Lara moved in with his future fellow Trinidadian cricketer Michael Carew in Woodbrook, Port of Spain (a 20 minute drive from Santa Cruz). Michael's father Joey Carew worked with him on his cricketing and personal career development. Michael got Lara his first job at Angostura Ltd.in the marketing department. Lara played in Trinidad and Tobago junior soccer and table tennis sides but Lara believed that cricket was his path to success, saying that he wanted to emulate his idols Gordon Greenidge, Viv Richards and Roy Fredericks.

Early First-class career

1987 was a breakthrough year for Lara, when in the West Indies Youth Championships he scored 498 runs breaking the record of 480 by Carl Hooper set the previous year. He captained the tournament-winning Trinidad and Tobago, who profited from a match-winning 116 from Lara.

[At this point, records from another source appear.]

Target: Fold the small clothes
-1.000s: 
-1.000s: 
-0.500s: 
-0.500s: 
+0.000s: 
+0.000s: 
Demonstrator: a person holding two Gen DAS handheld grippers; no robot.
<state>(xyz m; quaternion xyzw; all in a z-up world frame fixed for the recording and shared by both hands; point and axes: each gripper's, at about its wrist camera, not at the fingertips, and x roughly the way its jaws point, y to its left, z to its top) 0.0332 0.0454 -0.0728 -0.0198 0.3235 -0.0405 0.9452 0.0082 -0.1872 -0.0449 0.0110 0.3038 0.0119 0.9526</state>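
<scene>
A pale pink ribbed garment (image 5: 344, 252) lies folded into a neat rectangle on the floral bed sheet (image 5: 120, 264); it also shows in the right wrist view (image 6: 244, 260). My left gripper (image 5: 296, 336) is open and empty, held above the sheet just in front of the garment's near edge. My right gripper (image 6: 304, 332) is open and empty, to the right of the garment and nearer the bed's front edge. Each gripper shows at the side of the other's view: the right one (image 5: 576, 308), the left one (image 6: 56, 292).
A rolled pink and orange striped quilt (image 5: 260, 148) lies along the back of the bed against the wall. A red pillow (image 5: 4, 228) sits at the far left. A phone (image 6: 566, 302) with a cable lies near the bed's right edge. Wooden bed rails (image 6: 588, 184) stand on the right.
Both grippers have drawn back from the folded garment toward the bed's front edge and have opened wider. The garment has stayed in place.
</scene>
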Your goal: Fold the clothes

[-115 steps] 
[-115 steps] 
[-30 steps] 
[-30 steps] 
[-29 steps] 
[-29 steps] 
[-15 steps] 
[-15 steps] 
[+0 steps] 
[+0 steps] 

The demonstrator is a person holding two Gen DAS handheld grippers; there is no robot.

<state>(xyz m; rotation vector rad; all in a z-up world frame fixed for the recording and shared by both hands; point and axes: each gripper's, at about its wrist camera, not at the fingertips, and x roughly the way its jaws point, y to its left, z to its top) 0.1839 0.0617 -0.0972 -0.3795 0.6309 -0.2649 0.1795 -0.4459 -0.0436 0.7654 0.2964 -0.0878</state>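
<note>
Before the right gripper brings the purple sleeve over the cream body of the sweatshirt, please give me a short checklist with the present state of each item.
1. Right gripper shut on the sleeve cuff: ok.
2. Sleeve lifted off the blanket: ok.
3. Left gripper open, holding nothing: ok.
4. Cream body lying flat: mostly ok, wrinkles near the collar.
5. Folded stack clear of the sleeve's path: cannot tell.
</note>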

In January 1988, Lara made his first-class debut for Trinidad and Tobago in the Red Stripe Cup against Leeward Islands. In his second first-class match he made 92 against a Barbados attack containing Joel Garner and Malcolm Marshall, two greats of West Indies teams. Later in the same year, he captained the West Indies team in Australia for the Bicentennial Youth World Cup where the West Indies reached the semi-finals. Later that year, his innings of 182 as captain of the West Indies under 23 XI against the touring Indian team further elevated his reputation.
His first selection for the full West Indies team followed in due course, but unfortunately coincided with the death of his father and Lara withdrew from the team. In 1989, he captained a West Indies B Team in Zimbabwe and scored 145.
In 1990, at the age of 20, Lara became Trinidad and Tobago's youngest-ever captain, leading them that season to victory in the one-day Geddes Grant Shield. It was also in 1990 that he made his belated Test debut for West Indies against Pakistan, scoring 44 and 5. He had made his ODI debut a month earlier against Pakistan, scoring 11.